## Exercise directions
What lines below include the word "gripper"? Copy each one.

⟨

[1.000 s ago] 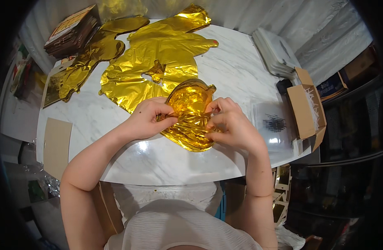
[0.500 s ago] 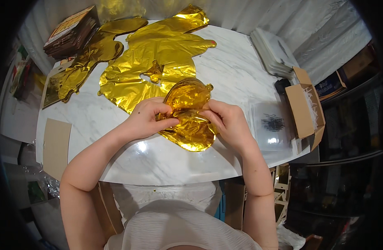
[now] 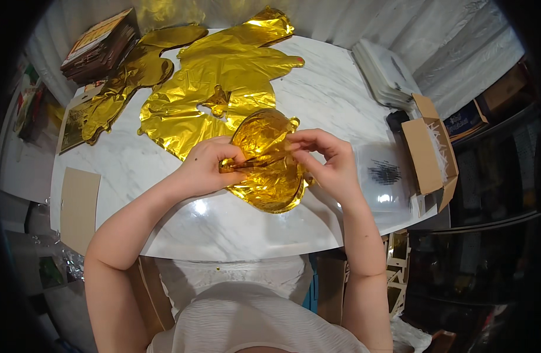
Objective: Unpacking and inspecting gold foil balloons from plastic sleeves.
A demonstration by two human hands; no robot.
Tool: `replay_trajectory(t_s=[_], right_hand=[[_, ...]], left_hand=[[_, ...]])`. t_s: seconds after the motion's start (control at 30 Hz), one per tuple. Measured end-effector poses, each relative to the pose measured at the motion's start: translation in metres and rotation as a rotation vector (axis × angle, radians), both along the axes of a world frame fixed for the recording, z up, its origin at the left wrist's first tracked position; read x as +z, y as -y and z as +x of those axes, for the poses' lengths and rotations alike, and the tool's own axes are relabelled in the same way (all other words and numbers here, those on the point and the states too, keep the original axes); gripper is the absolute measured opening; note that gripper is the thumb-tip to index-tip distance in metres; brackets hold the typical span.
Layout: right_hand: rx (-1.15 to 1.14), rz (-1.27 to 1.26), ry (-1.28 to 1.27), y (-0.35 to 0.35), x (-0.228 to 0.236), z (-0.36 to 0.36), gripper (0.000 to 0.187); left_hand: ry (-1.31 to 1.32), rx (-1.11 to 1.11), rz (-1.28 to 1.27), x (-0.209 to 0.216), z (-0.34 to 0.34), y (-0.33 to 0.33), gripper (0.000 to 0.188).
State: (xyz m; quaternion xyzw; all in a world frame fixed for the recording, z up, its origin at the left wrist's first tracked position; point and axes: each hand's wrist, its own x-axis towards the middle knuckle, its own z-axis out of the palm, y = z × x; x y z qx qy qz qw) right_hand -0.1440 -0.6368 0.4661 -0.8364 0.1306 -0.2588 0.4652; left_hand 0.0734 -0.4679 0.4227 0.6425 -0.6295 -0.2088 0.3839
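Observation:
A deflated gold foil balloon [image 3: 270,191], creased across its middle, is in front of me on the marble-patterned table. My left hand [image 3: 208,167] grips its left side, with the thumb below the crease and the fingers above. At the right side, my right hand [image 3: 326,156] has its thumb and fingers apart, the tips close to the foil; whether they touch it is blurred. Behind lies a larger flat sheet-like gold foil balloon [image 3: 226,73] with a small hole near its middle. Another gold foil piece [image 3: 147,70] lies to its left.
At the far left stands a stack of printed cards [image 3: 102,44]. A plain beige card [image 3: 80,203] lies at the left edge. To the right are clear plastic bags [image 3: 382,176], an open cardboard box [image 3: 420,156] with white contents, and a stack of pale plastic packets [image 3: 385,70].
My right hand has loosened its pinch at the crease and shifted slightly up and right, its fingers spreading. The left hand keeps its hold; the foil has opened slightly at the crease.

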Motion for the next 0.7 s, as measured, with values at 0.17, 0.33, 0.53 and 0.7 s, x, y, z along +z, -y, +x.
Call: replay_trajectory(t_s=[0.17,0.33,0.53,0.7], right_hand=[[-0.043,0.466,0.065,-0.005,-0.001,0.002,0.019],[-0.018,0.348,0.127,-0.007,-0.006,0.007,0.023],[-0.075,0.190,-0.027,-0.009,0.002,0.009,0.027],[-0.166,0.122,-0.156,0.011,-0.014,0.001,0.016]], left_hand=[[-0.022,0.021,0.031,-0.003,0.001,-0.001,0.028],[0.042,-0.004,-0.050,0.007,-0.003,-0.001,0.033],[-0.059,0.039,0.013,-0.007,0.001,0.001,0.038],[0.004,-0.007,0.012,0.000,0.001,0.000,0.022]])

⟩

## Solution below
Tool: `replay_trajectory(t_s=[_], right_hand=[[_, ...]], left_hand=[[_, ...]])`. t_s: seconds after the motion's start (control at 30 Hz), one per tuple. Measured end-effector poses, each relative to the pose measured at the motion's start: translation in metres and rotation as a rotation vector (axis × angle, radians), both along the axes of a world frame fixed for the recording, z up, its origin at the left wrist's first tracked position; read x as +z, y as -y and z as +x of those axes, for the poses' lengths and rotations alike, and the tool's own axes are relabelled in the same way (all other words and numbers here, those on the point and the states too, keep the original axes); gripper is the absolute measured opening; note that gripper is the thumb-tip to index-tip distance in metres; brackets hold the typical span.
Layout: right_hand: rx (-1.15 to 1.14), rz (-1.27 to 1.26), ry (-1.28 to 1.27), y (-0.35 to 0.35), x (-0.228 to 0.236), z (-0.36 to 0.36), gripper (0.000 to 0.187); left_hand: ry (-1.31 to 1.32), rx (-1.11 to 1.11), rz (-1.28 to 1.27), x (-0.209 to 0.216), z (-0.34 to 0.34), y (-0.33 to 0.33), gripper (0.000 to 0.188).

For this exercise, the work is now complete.